Written by Anna Cressman
PC: Anna Cressman

Leigh Lake

Deep purple sky reflecting off of a flowing lake at early dawn

Leigh Lake

Leigh lake is a popular destination for those visiting Grand Teton National Park (GTNP). The entrance to the parking area is found at the North Jenny Lake Junction. The Leigh Lake trailhead offers an easy 1.8 mile hike with breathtaking views and different angles of the mountains. You can also get to the String Lake Loop trailhead by turning at the same junction, just keep your eye out for the String Lake parking lot! This hike is an easy 3.7 loop hike which will offer great views of the different peaks.

If you are a more avid hiker looking for some difficulty, Leigh Lake trailhead eventually meets the Paintbrush Canyon trail. On this out and back trail, you can hike to Holly Lake, which is approximately 13 miles, or you can do the even more strenuous Paintbrush-Cascade Loop trail, which is approximately 19.7 miles total. 
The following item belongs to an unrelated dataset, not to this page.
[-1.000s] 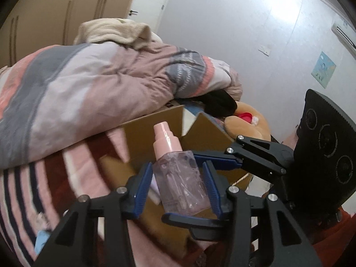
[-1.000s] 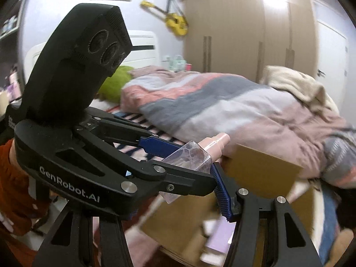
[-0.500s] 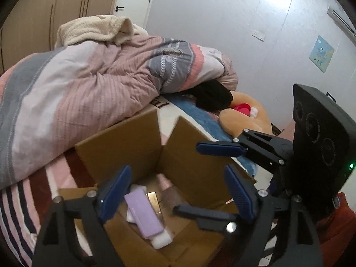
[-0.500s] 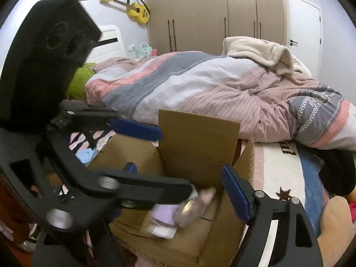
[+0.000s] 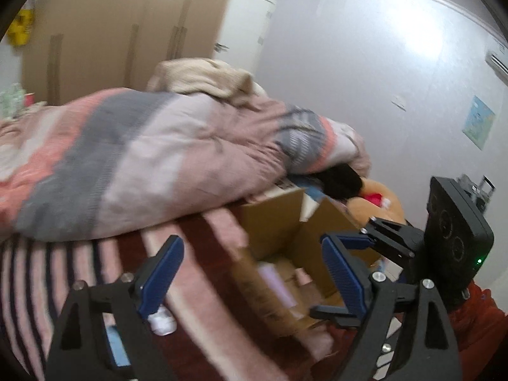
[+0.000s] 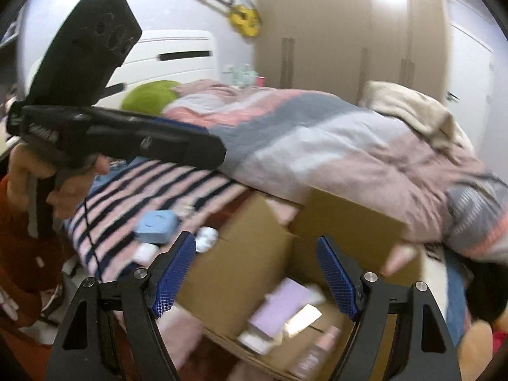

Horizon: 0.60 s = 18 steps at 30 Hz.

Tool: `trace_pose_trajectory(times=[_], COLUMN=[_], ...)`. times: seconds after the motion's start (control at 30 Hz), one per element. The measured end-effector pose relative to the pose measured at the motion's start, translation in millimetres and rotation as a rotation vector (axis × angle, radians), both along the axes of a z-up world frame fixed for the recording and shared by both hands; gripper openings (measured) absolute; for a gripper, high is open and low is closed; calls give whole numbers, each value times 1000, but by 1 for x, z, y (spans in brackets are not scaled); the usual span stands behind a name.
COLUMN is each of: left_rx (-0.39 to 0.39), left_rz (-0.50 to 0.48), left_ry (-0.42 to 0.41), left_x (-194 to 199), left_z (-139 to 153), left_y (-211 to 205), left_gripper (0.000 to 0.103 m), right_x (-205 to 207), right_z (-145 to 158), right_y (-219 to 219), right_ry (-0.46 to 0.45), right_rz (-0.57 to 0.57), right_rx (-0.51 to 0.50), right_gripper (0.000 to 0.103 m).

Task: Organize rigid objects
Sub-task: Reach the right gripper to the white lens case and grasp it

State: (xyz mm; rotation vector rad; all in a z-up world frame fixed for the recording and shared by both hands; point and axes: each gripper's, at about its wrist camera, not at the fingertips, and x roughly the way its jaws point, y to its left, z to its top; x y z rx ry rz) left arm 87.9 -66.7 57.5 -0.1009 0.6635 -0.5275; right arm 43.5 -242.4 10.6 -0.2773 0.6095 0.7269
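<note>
Cardboard box (image 6: 254,273) sits open on the bed, close to a big quilt (image 6: 333,152) with pink and grey stripes. Inside the box lie a pale purple flat thing (image 6: 279,304) and a pink spray bottle (image 6: 317,349), which rests on its side near the front corner. The picture is blurry, so small parts are hard to make out. The right claw (image 6: 254,273) hangs above the box with its two blue pads spread wide, and it holds nothing. The left claw (image 5: 250,279) is wide apart too and holds nothing; it is over the striped bed sheet (image 5: 203,285), just beside the box (image 5: 285,222). In the right wrist view a hand (image 6: 63,184) grips the handle of the left tool. On the striped sheet, to the left of the box, lie a light blue case (image 6: 155,222) and a few small white things (image 6: 206,238). One small white thing (image 5: 162,320) also shows right under the left claw's left pad. A cream blanket (image 5: 203,76) is piled on top of the quilt. Behind the bed stand brown closet doors (image 6: 349,31), and a yellow toy guitar (image 6: 235,12) hangs on the wall. A green pillow (image 6: 149,96) sits near the white headboard.
</note>
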Motion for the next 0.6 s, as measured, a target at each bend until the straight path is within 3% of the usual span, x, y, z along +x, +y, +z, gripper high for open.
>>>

When hiking both short and long distances in GTNP, please always carry bear spray and water. For those looking to do a more advanced hike like the Paintbrush-Cascade loop, be sure to prepare yourself physically and mentally. Take note of the weather conditions and pack the necessities! If you ever need assistance, call ranger dispatch at (307-739-3399).

Written by Anna Cressman
PC: Anna Cressman

Calypso Orchid (Calypso bulbosa)

Closeup of small, pointed purple, slipper-shaped flowers

Calypso Orchid (Calypso bulbosa)

The Calypso Orchid, also known as the Fairy Slipper, can be considered a rare orchid in certain states. In Grand Teton National Park (GRTE), this orchid can be found on the Blacktail Butte Trail as well as Grand View Point trail. Finding a patch of Calypso Orchids is uncommon; this orchid most often grows as a single, solitary flower – although, it is not impossible to see them in groups of twos or threes – found in bogs, forests, and swampy areas.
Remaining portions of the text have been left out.